> _What the exercise asks_
Select the lines of the records containing the word "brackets" and list them.

> _Records for the exercise_
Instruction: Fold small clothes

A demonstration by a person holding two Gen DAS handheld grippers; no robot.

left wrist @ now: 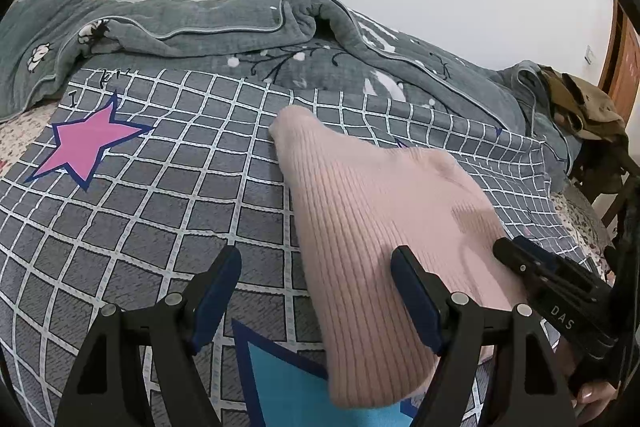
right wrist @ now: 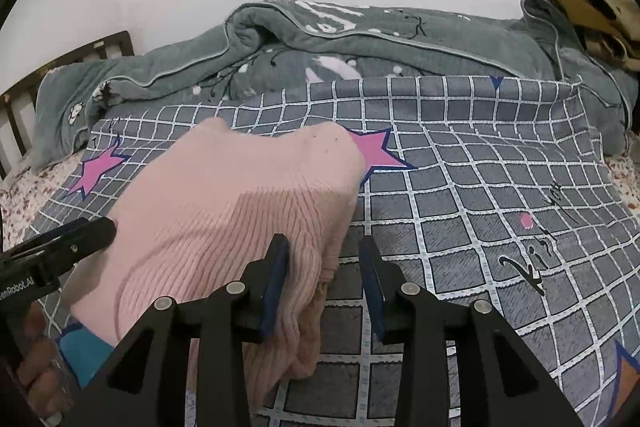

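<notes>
Two grippers sit low over the bed (right wrist: 500, 195), both empty. The pink ribbed garment (left wrist: 380, 211), already doubled over, lies on the checked sheet, long axis running away from me. My left gripper (left wrist: 316, 281) stands wide, straddling its left edge, pads clear of the knit. My right gripper (right wrist: 324, 269) is partly parted; the garment's right folded edge lies between the jaws, ungripped. Right is nearer for the next fold, I judge.

A grey checked bedsheet with pink stars (left wrist: 132, 195) covers the bed; a rumpled grey-green quilt (left wrist: 224, 27) lies behind it.
</notes>
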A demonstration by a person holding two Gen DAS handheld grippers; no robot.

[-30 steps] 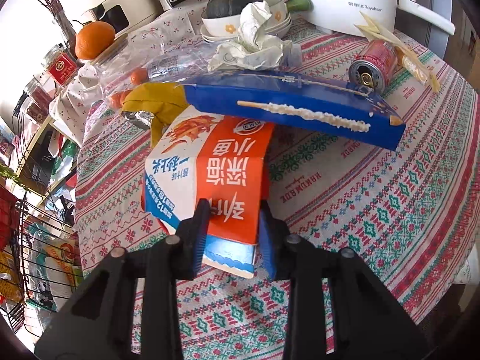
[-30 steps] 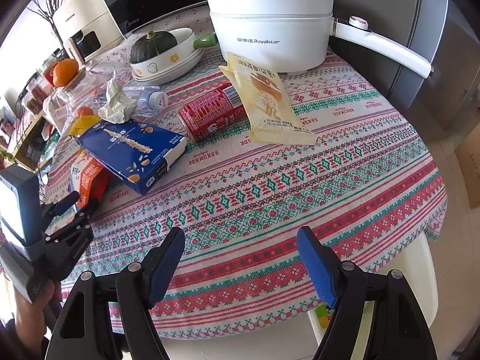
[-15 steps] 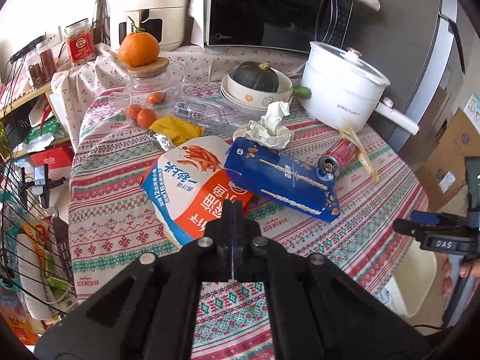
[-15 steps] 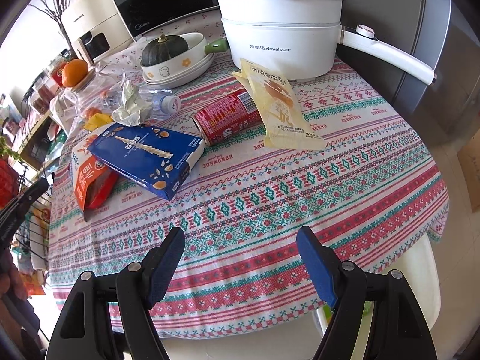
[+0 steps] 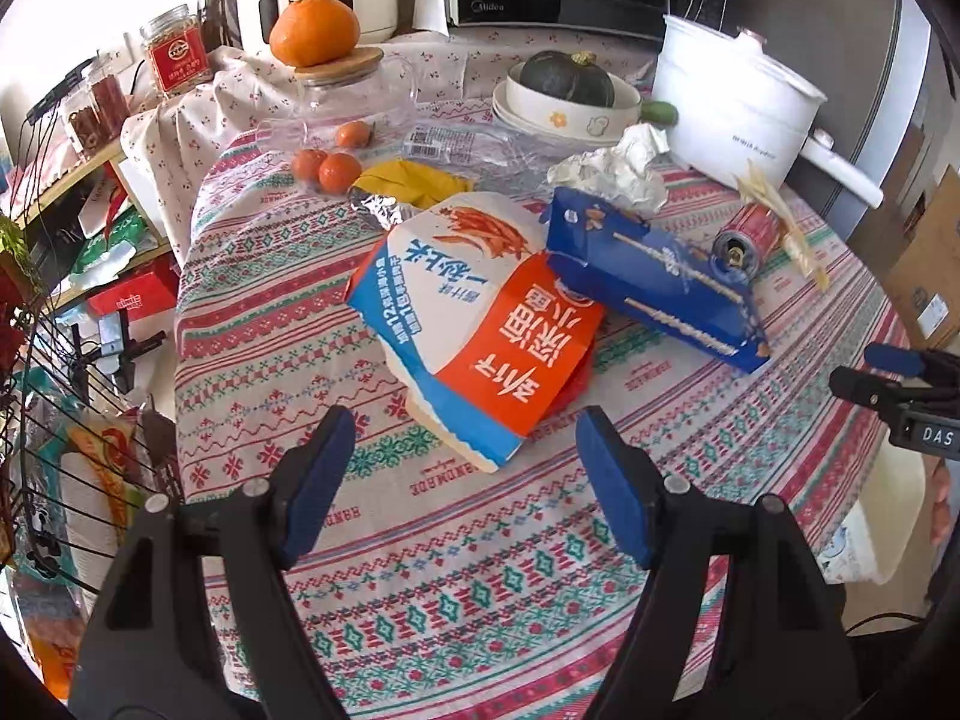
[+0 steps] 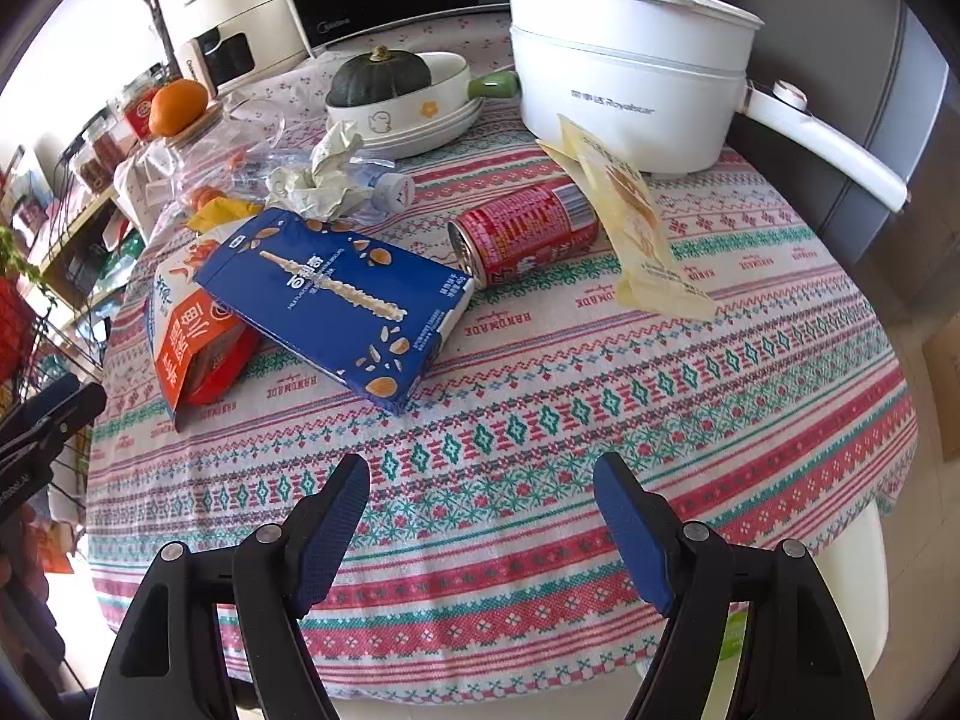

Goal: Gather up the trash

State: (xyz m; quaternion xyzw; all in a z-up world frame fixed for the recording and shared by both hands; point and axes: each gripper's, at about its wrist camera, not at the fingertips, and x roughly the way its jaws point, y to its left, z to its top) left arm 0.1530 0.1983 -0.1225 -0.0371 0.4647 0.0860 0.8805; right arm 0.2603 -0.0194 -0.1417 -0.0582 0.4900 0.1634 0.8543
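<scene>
A: Table first — patterned tablecloth (image 6: 540,372). Trash from big to small: snack bag (image 5: 480,324) at centre, blue biscuit box (image 5: 654,282) leaning on its 2 o'clock edge, red can (image 6: 528,234) on its side, crumpled paper (image 6: 324,180) at 11 o'clock.

B: Start with the bag. Pinch the near flat edge, not the puffed middle; lifting it may tip the box.

A: Left gripper (image 5: 462,468) — jaws just opened wide, nothing between, tilted down short of the bag. Right gripper (image 6: 480,510) wide, empty, above bare cloth.
</scene>
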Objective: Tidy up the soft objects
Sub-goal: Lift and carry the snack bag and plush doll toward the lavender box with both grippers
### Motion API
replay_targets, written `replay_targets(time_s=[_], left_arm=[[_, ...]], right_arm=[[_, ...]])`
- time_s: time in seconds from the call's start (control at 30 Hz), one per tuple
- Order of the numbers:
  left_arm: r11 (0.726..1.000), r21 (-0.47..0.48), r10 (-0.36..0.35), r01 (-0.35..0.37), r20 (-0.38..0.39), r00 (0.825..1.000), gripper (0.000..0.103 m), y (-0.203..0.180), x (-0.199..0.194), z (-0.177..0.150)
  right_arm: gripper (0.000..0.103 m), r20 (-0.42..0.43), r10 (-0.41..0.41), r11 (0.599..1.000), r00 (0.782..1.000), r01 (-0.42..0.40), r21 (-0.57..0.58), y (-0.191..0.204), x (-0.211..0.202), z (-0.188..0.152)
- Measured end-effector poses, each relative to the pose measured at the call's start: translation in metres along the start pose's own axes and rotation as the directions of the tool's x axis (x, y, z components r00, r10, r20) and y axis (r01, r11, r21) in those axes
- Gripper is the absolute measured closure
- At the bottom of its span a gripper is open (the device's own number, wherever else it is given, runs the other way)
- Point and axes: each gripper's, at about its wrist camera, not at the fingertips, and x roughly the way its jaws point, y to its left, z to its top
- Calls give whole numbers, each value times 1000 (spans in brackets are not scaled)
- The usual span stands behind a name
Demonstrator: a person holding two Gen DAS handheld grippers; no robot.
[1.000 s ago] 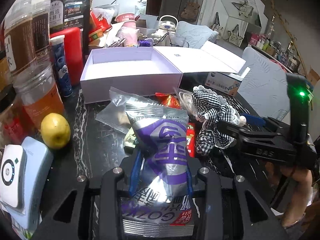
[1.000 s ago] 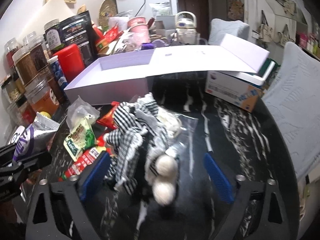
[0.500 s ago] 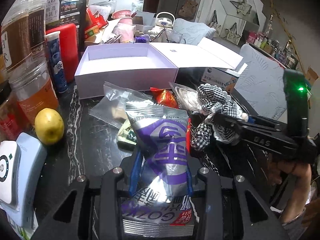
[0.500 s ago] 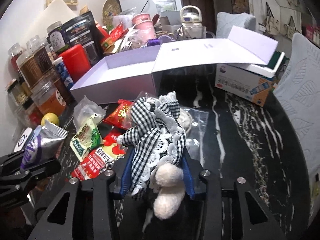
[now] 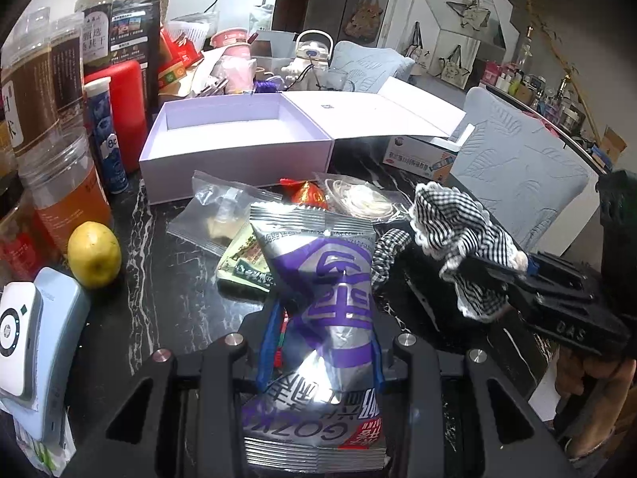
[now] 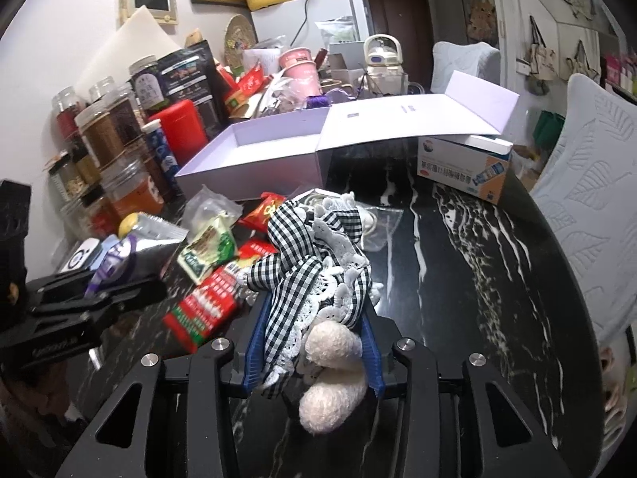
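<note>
Gripping: left gripper [image 5: 318,342] clamped on silver-purple snack bag [image 5: 326,279], near centre | right gripper [image 6: 314,342] just closed, grasping checkered lace cloth [image 6: 310,263] | lavender box [image 5: 239,147] far, lid open

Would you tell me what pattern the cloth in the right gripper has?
Black-and-white gingham cloth with white lace trim, shown best in the right wrist view.

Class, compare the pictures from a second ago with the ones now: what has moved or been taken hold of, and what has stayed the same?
The right gripper has just been closing and now clamps the checked fabric bundle, which a second ago lay loose between its open fingers; the bundle is now lifted off the table. Unchanged: the left gripper stays shut on the silver snack bag, and the white box is open and empty.
</note>
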Motion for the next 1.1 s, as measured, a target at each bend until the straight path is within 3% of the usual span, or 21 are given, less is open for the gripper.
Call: replay_targets(time_s=[0.47,1.1], left_arm=[[999,53,-13,8,81,997,67,-14,-21,25],[996,72,36,-56,255,966,67,-5,-44,114]], right_arm=[[63,54,24,999,998,-25,20,9,-28,0],[63,188,78,994,979,-61,-95,23,-47,99]])
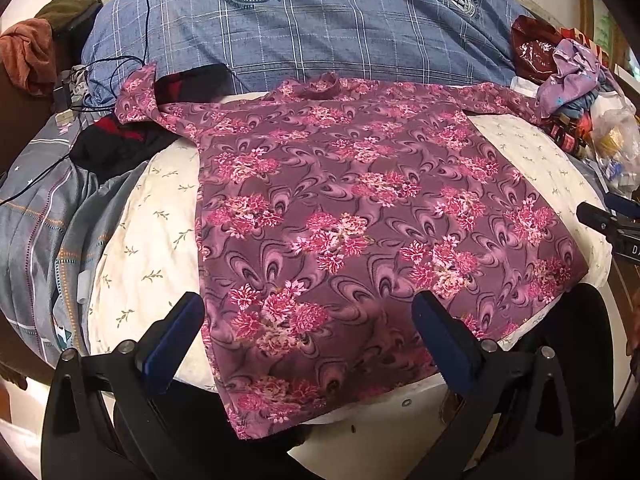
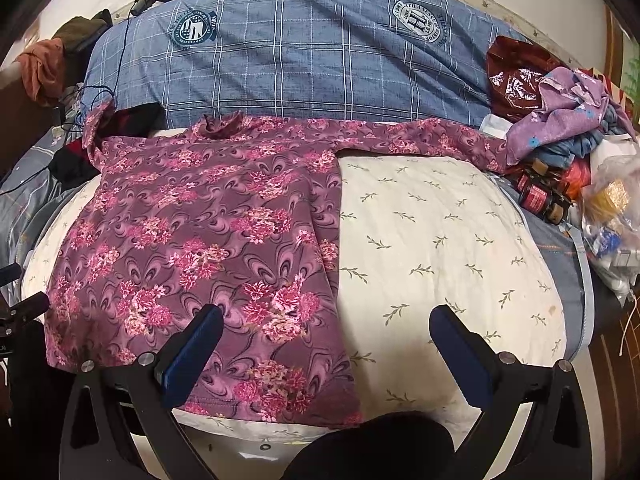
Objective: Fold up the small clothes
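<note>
A purple long-sleeved top with pink flowers [image 1: 352, 208] lies spread flat, front up, on a cream pillow with a leaf print [image 1: 152, 240]. Its collar points away from me and its sleeves stretch out left and right. My left gripper [image 1: 308, 320] is open and empty, hovering above the top's near hem. In the right wrist view the top [image 2: 192, 240] covers the left half of the pillow [image 2: 440, 248]. My right gripper [image 2: 326, 332] is open and empty above the top's right bottom corner. The right gripper's tip also shows at the left wrist view's right edge [image 1: 600, 216].
A blue checked pillow [image 2: 304, 60] lies behind the top. A pile of purple and blue clothes [image 2: 568, 120], dark bottles [image 2: 540, 196] and plastic bags [image 2: 612, 216] sit at the right. Grey bedding [image 1: 44, 216], a black-red garment [image 1: 116, 140] and cables [image 1: 100, 76] lie at the left.
</note>
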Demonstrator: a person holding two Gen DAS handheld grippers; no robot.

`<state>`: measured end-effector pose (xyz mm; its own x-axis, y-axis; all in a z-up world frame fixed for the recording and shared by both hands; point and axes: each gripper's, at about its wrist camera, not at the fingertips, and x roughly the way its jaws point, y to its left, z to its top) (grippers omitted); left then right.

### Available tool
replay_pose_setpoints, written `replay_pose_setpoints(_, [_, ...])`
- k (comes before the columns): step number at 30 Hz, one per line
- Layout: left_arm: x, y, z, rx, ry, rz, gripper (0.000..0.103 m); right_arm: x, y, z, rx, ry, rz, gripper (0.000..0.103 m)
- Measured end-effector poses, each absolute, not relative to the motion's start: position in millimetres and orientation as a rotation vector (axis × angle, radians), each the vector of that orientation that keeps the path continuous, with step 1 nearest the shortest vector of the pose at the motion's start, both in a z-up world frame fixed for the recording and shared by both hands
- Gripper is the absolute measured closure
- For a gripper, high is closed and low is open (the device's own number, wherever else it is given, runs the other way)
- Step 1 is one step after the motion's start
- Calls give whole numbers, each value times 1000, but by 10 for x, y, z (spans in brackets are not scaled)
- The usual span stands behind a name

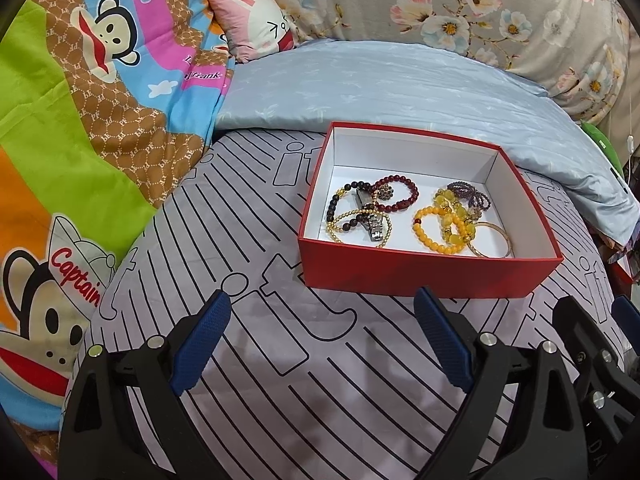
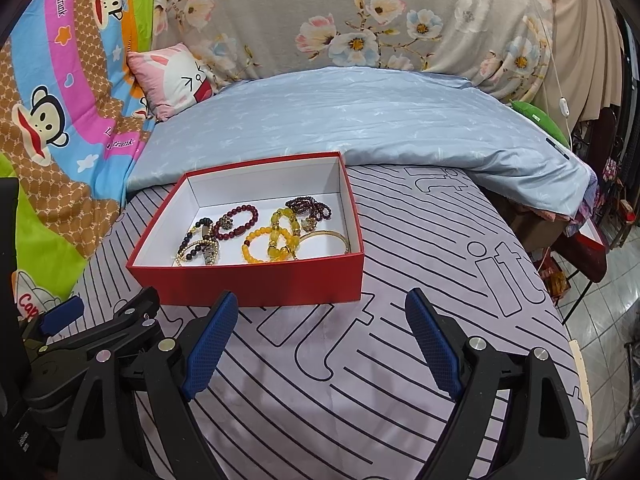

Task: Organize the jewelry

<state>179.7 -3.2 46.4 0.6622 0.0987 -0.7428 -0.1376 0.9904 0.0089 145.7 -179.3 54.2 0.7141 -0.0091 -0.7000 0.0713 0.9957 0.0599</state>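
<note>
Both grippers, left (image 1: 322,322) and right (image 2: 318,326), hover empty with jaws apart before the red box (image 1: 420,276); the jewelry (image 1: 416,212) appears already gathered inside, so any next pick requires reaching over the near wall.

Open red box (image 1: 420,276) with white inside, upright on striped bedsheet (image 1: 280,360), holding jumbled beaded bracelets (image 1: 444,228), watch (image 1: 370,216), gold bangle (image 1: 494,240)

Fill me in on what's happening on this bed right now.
A person holds a two-finger gripper in each hand above a striped bedsheet. Both the left gripper and the right gripper are open and hold nothing. Just ahead of them sits an open red box with white walls. All the jewelry in view lies in it: dark bead bracelets, yellow bead bracelets, a gold bangle and a metal watch, some overlapping. Nothing is being gripped yet.
</note>
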Motion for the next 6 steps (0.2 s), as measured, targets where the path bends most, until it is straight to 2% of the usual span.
replay_pose_setpoints(6, [1807,-31,483,-31,825,135,15,1469,-1805,545,88,772,-46,21])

> _Exercise output_
- Calls give whole numbers, each value times 1000 (spans in brackets are not scaled)
- Calls give whole numbers, each value times 1000, but by 10 for x, y, z (spans in brackets are not scaled)

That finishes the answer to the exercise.